Hi Adrian,

thanks for the response!

First things first: I got GRUB to work yesterday :-)
The last bit of magic missing in the picture was what you expected: The blocklist was "shifted" because GRUB-install didn't correctly determine the relation of physical disk vs. MDraid-Volume block positions.
Not sure if it does when installing on x86 with blocklists?
I found it hard to find usable documentation about the actual physical on-disk-layout of MDraid RAID-1. SuperBlocks are well documented, the "complex" RAID-levels reasonably well also, but I found no mention that building the volume with metadata-version 1.2 (metadata 4k from beginning of disk, which shouldn't be a problem, as only the first 2 512-Byte sectors (->~1k) are in use for label & GRUB boot.img) actually shifts the start of Data in the mdraid to the end of the first 1MB block - so blocklist numbers are off by 1MB. I noticed that by trial & error: I opened a "normally installed" disk and the RAID member disk I tried to build in a hexeditor ;-) metadata=0.9 does not do this. I thought the metadata-settings only affected the position and "type" of the mdraid metadata blocks, not the actual on-disk-layout of the mirror.

So, long story short:
My old setup with SILO was exactly like this: metadata=0.9 for the /boot partition. With this, the ext3 blocks are on the same position on the physical disk AND on the md-volume. I might have set it up like this for the same reason back then, but forgot... It's been quite a while.

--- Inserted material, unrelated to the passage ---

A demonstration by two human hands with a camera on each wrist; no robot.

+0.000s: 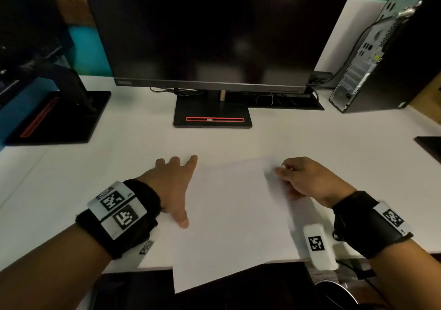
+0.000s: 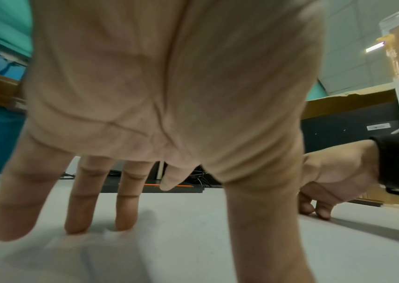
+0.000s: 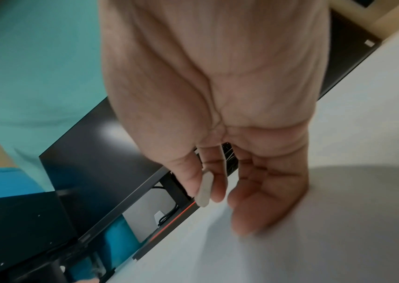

The second (although minor) trouble was, that grub-mkconfig generates an unusable grub.cfg for this setup. It refuses to set the "root=" variable to (mduuid/UUID), which was in turn necessary to install the bootblocks, instead using settings that lead to GRUB being unable to open the partition label and failing back to OBP.

The best solution I found was to edit the /usr/lib/grub/grub-mkconfig_lib shellscript to not set root at all. In my case, that works flawlessly, as GRUB actually starts with "root=" already set to the disk that loaded it, so it even works with one disk pulled from the server, simulating failure - which was exactly what I wanted.


So, long story short:
- Patching util/setup.c to correctly handle (virtual) block devices without partition tables.
- Use metadata=0.9 to build the mirror (!)
- Add device.map entry for MDraid-Device to work around the "diskfilter writes not supported"-issue (from grub-probe -t ieee1275_hints -d /dev/md0):
(mduuid/66bf8873932144cf2d6a74e4a05e67d3) /dev/md0
- Strip the lines in /usr/lib/grub/grub-mkconfig_lib between
  # otherwise set root as per value in device.map.
and
  IFS="$old_ifs"
to make boot entries that do not try to re-set "root"


After this fight, I achieved my boot mirror setup on GRUB/SPARC :-)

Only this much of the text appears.